**Work instruction:** Reproduce the data below exactly. Skip the pictures.

**Supplied data:**
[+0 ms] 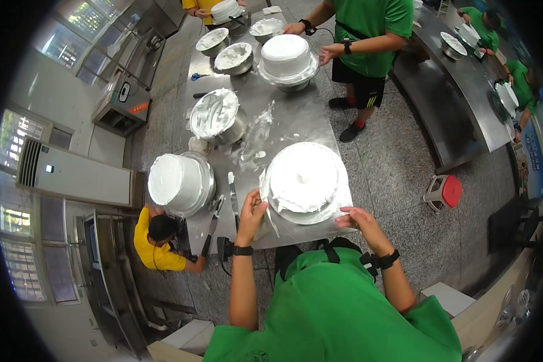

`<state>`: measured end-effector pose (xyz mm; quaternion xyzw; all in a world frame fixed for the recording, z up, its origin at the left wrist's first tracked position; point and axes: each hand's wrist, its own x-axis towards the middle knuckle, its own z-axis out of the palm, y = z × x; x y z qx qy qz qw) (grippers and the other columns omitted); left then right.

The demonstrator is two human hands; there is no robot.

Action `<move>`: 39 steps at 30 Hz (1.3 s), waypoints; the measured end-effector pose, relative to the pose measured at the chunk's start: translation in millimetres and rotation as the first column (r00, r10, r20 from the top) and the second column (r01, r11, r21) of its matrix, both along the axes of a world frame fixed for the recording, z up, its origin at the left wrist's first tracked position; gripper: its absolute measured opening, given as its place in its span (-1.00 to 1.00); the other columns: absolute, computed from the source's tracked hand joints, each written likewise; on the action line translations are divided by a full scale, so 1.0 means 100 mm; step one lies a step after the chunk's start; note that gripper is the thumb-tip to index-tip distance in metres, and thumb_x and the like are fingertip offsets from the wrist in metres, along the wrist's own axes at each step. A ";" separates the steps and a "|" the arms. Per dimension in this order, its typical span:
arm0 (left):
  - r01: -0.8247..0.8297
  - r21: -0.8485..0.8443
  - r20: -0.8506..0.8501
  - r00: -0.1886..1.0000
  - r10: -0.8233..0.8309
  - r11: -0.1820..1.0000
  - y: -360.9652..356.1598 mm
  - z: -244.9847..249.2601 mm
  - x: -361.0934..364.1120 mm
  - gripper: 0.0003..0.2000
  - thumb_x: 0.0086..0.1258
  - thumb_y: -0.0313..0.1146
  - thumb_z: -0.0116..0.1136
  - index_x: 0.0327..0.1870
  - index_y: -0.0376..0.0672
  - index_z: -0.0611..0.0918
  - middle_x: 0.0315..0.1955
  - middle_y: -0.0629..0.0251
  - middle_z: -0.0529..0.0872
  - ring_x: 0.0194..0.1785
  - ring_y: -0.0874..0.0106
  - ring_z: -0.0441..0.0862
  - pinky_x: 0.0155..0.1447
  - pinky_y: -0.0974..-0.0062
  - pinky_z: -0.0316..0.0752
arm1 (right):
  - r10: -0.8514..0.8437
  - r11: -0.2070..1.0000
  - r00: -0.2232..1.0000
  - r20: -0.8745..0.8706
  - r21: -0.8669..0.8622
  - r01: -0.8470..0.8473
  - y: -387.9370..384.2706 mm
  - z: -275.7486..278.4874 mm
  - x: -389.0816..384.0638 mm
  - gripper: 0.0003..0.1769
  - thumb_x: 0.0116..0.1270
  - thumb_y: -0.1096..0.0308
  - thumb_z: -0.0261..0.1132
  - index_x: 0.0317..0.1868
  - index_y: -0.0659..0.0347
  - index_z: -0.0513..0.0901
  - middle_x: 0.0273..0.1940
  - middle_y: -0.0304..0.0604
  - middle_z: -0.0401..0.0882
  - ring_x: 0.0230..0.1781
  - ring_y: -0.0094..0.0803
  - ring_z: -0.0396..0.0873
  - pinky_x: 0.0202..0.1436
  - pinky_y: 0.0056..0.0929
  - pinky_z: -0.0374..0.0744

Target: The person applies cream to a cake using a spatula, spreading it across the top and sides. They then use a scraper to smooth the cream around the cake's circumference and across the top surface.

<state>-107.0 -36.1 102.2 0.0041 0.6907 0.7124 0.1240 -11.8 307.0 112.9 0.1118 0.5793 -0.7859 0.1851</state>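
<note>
A round cake (304,175) coated in white cream stands in front of me on a round turntable (306,218) near the table's end. Its top carries a small swirl at the middle and looks uneven at the near edge. My left hand (251,216) is at the left of the turntable, its fingers closed on a thin whitish strip (269,212) that runs along the cake's left side. Fingers apart and holding nothing, my right hand (363,225) is by the turntable's lower right rim. A spatula (232,193) smeared with cream lies just left of my left hand.
Cream smears (256,142) mark the metal table. A bowl of cream (216,117) stands farther up, a second cake (176,181) at left beside a crouching person (160,238). Across stands a person in green (368,36) at another cake (285,55). A red stool (446,193) is on the floor.
</note>
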 end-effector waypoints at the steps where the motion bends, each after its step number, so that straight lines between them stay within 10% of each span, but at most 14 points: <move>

**Task solution:**
[+0 ms] 

`<state>`: measured end-effector pose (xyz mm; quaternion xyzw; all in a world frame fixed for the recording, z up, its origin at the left wrist's first tracked position; point and axes: each hand's wrist, its own x-axis towards the middle knuckle, its own z-axis out of the palm, y = z × x; x y z qx qy qz qw) (grippers and the other columns omitted); left then right.

The demonstrator is two human hands; there is no robot.

Action `<move>`: 39 steps at 30 Hz (1.3 s), waypoints; the measured end-effector pose, relative to the pose measured at the chunk's start: translation in millimetres and rotation as the first column (r00, r10, r20 from the top) and the second column (r01, r11, r21) of its matrix, both along the axes of a world frame fixed for the recording, z up, its origin at the left wrist's first tracked position; gripper: its absolute measured opening, given as its place in its span (-1.00 to 1.00); the other columns: absolute, computed from the source's tracked hand joints, each written likewise; on the action line translations are divided by a full scale, so 1.0 means 100 mm; step one lies a step after the chunk's start; note that gripper is the thumb-tip to index-tip distance in metres, and thumb_x and the like are fingertip offsets from the wrist in metres, along the wrist's own axes at each step. A ";" separates the steps and a "|" the arms. Per dimension in this order, its typical span:
arm0 (left):
  - r01: -0.8247..0.8297
  - r21: -0.8485..0.8443
  - r20: -0.8506..0.8501
  - r00: -0.1886..1.0000
  - r10: -0.8233..0.8309
  - r11: -0.1820..1.0000
  - y: -360.9652..356.1598 mm
  - z: -244.9847..249.2601 mm
  - x: -361.0934..364.1120 mm
  - gripper: 0.0003..0.2000
  - thumb_x: 0.0086..0.1258
  - thumb_y: -0.0313..0.1146
  - thumb_z: -0.0116..0.1136
  - index_x: 0.0327..0.1870
  - index_y: -0.0376..0.0672
  - index_z: -0.0611..0.0918
  - middle_x: 0.0315..0.1955
  - middle_y: -0.0629..0.0251
  - middle_z: -0.0529..0.0872
  - ring_x: 0.0194..0.1785
  - ring_y: -0.0874..0.0106
  - ring_z: -0.0441..0.0862
  - pinky_x: 0.0155..0.1447
  - pinky_y: -0.0974..-0.0062
  - pinky_z: -0.0316..0.0752
arm1 (right):
  - r10: -0.8514..0.8437
  - r11: -0.2070..1.0000
  - r00: -0.2232..1.0000
  - r20: -0.8745..0.8706
  - r21: -0.8669..0.8622
  - r01: -0.8470..0.8473
  - y: -387.9370..384.2706 mm
  - z: -275.7486..278.4874 mm
  - x: -389.0816..384.0638 mm
  - gripper: 0.0003..0.1769
  - thumb_x: 0.0116..0.1270
  - thumb_y: -0.1096..0.0308
  - thumb_z: -0.0261..0.1132
  - index_x: 0.0317..0.1868
  - index_y: -0.0659..0.0347
  - index_z: -0.0513..0.0901
  - middle_x: 0.0273..0.1940
  - middle_y: -0.0304..0.0604
  - middle_z: -0.0401..0.0882
  - ring_x: 0.0230..0.1781
  - ring_y: -0.0094..0.0803
  - ring_z: -0.0396..0.0873
  - pinky_x: 0.0202..0.1436
  - pinky_y: 0.0056..0.0929
  - pinky_z: -0.0374..0.0744

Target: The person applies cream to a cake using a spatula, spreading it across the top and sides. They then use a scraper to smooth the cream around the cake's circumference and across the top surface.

<state>-107.0 -36.1 102.2 0.0041 0.6907 0.7124 0.1240 -11.8 307.0 112.9 0.1118 0.5793 -0.7859 0.1851</state>
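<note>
A round cake (304,175) coated in white cream stands in front of me on a round turntable (306,218) near the table's end. Its top carries a small swirl at the middle and looks uneven at the near edge. My left hand (251,216) is at the left of the turntable, its fingers closed on a thin whitish strip (269,212) that runs along the cake's left side. Fingers apart and holding nothing, my right hand (363,225) is by the turntable's lower right rim. A spatula (232,193) smeared with cream lies just left of my left hand.
Cream smears (256,142) mark the metal table. A bowl of cream (216,117) stands farther up, a second cake (176,181) at left beside a crouching person (160,238). Across stands a person in green (368,36) at another cake (285,55). A red stool (446,193) is on the floor.
</note>
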 end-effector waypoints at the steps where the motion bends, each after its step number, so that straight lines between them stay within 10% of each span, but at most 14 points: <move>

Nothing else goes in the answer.